In the forward prediction evaluation, we investigate whether humans can predict the model’s answer and detect its failure based on these visualizations. We split the test set into half correct and half incorrect model predictions, and the final answer output is not shown, so that human baseline performance should be chance or 50%. Our hypothesis is that if humans can predict whether the model succeed or fail better than chance, they understand something about the model’s decision process. In Table 5, we show the human accuracy on this task along with 95% confidence interval. It can be seen that our model allows them to predict whether the model will get the correct answer or fail consistently higher than chance when trained without expert layout supervision. We also notice that when using supervision from expert layout, our model does worse at human prediction of model’s failure. We suspect it is because predicting the answer requires human to understand how the model works. When supervising the layout, the model may overfit to the expert layout, at the expense of predictability. It may output an “intuitive” layout by mimicking the training data, but that layout may not actually be how it is solving the problem. On the other hand, the unsupervised model is not being forced to predict any particular layouts to minimize loss, so its layouts may be more directed at minimizing the answer loss.
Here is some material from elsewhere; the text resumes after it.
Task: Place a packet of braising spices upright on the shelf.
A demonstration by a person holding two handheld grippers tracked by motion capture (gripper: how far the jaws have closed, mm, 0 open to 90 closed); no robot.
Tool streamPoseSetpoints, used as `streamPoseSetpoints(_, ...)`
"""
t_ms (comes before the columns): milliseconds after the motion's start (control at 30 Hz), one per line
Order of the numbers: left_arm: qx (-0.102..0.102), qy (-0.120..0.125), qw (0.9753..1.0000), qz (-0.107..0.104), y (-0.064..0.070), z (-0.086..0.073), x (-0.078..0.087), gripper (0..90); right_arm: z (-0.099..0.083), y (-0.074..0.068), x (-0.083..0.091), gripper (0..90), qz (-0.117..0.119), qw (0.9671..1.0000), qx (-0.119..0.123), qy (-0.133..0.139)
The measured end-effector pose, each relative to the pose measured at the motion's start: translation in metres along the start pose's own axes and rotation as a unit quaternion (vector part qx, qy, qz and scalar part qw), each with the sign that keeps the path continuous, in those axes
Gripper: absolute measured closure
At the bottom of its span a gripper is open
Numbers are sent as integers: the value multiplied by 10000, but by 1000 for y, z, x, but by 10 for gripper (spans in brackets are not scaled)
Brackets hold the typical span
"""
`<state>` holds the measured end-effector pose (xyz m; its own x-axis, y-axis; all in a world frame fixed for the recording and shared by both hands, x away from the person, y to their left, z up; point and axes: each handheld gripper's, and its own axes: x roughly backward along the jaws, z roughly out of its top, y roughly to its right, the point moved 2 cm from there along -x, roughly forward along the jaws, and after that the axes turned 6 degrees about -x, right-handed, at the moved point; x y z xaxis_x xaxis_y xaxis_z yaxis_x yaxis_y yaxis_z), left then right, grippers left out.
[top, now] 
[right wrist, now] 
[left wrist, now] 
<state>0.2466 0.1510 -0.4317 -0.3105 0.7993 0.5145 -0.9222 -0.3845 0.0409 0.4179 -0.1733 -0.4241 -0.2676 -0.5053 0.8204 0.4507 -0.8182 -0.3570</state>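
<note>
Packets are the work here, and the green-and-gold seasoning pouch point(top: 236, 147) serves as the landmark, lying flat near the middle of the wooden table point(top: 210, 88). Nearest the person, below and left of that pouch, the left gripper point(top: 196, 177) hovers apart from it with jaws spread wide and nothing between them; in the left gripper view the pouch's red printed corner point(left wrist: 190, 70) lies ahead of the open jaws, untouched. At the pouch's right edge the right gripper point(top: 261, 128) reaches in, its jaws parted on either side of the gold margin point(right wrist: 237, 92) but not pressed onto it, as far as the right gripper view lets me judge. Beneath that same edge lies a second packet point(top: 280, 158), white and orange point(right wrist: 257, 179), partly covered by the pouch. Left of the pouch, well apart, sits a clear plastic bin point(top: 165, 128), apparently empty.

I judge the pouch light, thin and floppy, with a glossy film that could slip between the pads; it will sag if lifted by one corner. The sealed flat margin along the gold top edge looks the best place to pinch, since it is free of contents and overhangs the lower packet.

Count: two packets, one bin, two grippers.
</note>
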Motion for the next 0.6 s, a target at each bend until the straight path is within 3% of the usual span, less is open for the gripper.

Finally, we compare our model with MAC on VQA accuracy in Table 5. Our model underperforms the state-of-the-art MAC in terms of VQA accuracy. However, our model is more interpretable to a human user. This is in line with the intuition that there may be an accuracy-explainability tradeoff, e.g., linear models are less accurate but more interpretable than non-linear models. However, our model greatly reduces the accuracy gap with the top performing models, without requiring expert layout supervision at training time.

5 Conclusion

In this paper, we have proposed a novel model for visual question answering and referential expression grounding. We demonstrate that our model simultaneously addresses both tasks by exploiting the intuition that related tasks should share common sub-tasks, and sharing a common set of neural modules between tasks. Compared with previous modular approaches, our model induces a decomposition of the inference procedure into sub-tasks while not requiring expert layout supervision. The proposed model can explain its reasoning steps with a sequence of soft module choices, image attentions, and textual attentions. Experimental evaluation found that these explanations produced better understanding in human users with respect to both subjective and objective evaluations, even in the absence of human-provided explanations at training time.